無酸素にするための唯一の方法は、脱酸素剤を使用することであり、その様な包装方法のお茶のみ、経年熟成したときに特別な香りへと成長します。

しかし、安心してください。現在HOJOのお茶は全て無酸素包装されております。熟成目的で保管する場合、未開封にて保管してください。

また、重要な点として、保管環境の温度が高ければ高い程、熟成は早く進みます。

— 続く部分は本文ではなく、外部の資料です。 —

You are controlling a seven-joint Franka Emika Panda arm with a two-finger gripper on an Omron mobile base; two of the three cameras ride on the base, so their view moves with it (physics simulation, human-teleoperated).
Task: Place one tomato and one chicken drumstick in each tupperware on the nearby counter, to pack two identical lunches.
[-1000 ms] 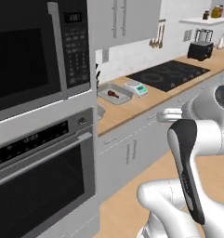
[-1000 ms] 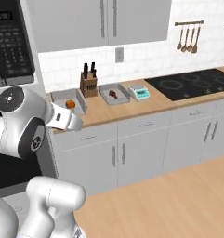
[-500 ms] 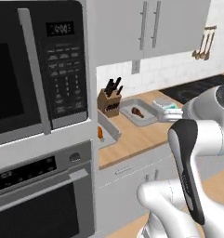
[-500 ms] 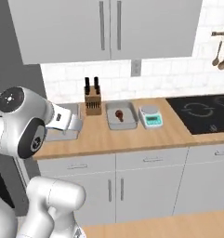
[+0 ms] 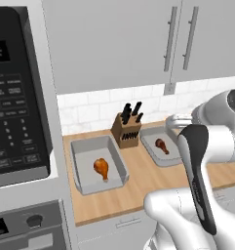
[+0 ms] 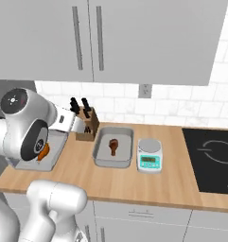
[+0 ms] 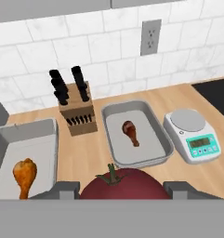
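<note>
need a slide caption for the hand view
The hand holds a tomato above a counter with two trays, each holding a drumstick.

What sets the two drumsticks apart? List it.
The left drumstick is lighter, orange-golden; the right drumstick is darker, reddish-brown. The left one lies in the tub left of the knife block; the right one lies in the tub between the block and the scale. In the hand view the left looks larger, being nearer. Both lie alone in alike grey tubs, no tomato beside them.
</note>
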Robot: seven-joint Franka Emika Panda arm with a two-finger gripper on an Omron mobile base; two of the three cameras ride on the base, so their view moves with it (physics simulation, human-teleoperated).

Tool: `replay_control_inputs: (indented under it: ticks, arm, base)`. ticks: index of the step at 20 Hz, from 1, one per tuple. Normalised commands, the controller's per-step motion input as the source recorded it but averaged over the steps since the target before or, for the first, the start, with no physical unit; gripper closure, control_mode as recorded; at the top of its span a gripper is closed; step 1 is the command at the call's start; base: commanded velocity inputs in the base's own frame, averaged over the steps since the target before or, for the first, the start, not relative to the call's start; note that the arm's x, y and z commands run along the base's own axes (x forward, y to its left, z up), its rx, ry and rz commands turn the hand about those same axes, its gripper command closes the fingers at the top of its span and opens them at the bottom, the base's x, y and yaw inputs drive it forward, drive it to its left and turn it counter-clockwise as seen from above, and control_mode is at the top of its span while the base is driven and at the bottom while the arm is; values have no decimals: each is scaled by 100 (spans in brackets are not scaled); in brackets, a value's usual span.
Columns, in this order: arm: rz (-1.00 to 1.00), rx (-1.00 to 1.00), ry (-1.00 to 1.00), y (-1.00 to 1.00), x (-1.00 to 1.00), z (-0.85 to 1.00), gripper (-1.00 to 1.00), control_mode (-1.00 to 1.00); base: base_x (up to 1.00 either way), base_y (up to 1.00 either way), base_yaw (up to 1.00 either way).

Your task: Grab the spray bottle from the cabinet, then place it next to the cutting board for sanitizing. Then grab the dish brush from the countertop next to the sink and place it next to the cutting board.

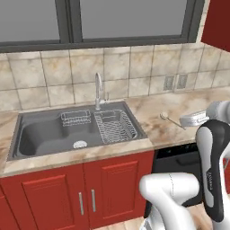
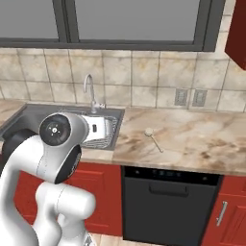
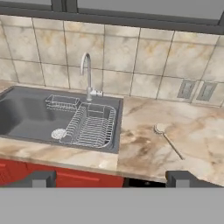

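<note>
The dish brush (image 3: pixel 167 139) lies flat on the beige countertop (image 3: pixel 144 148) to the right of the dark grey sink (image 3: pixel 26 116), its round head toward the wall. It also lies in the base views as the brush (image 1: pixel 172 120) (image 2: pixel 153 138). My gripper (image 3: pixel 113 179) hangs in front of the counter edge, well short of the brush, open wide with nothing between its fingers. A corner of the red cabinet (image 1: pixel 218 22) (image 2: pixel 239 33) sits at the upper right, its door shut. The spray bottle and the cutting board are out of view.
A chrome tap (image 1: pixel 98 90) and wire racks (image 1: pixel 116 126) stand in the sink. Two wall outlets (image 3: pixel 197 91) sit on the tiles behind the brush. A black dishwasher (image 2: pixel 168 192) fills the space under the counter, beside red base doors (image 1: pixel 58 193).
</note>
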Motion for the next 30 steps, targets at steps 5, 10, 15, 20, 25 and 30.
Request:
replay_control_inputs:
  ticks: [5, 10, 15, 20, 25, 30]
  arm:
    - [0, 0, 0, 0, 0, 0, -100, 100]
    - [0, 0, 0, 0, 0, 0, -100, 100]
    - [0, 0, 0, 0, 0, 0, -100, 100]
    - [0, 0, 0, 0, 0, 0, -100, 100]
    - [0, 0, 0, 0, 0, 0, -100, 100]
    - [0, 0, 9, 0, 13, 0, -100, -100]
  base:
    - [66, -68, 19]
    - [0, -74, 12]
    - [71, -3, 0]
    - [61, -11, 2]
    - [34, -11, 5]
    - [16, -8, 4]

基本、熟成速度は温度に比例します。

私達はマレーシアのクアラルンプールにも会社がありますが、トロピカルなマレーシアで保管してあるお茶は、日本の数倍の速度で熟成します。

マレーシアだと、2-3年で烏龍茶が桃の香りになりますが、日本だと、温度が低めゆえ、熟成は遅く、桃っぽい香りが出るには5年位必要かもしれません。

尚、熟成した茶葉は、多少黄色味が増すものの、色合い的に大きく変化はしません。

時間がかかる作業ではありますが、ただ保管しておくだけなので、是非、お試しください。
新鮮な香りが売りの台湾茶の場合、多くの人が、飲み頃は早いほど良いと考えがちです。
しかし、無酸素保管が出来る今の時代、烏龍茶は熟成期間が長い方が、香りはより強くなり、また、熟成期間に応じて様々な個性の香りへと変化します。
更に、何年保管しても無酸素である限り、鮮度は落ちません。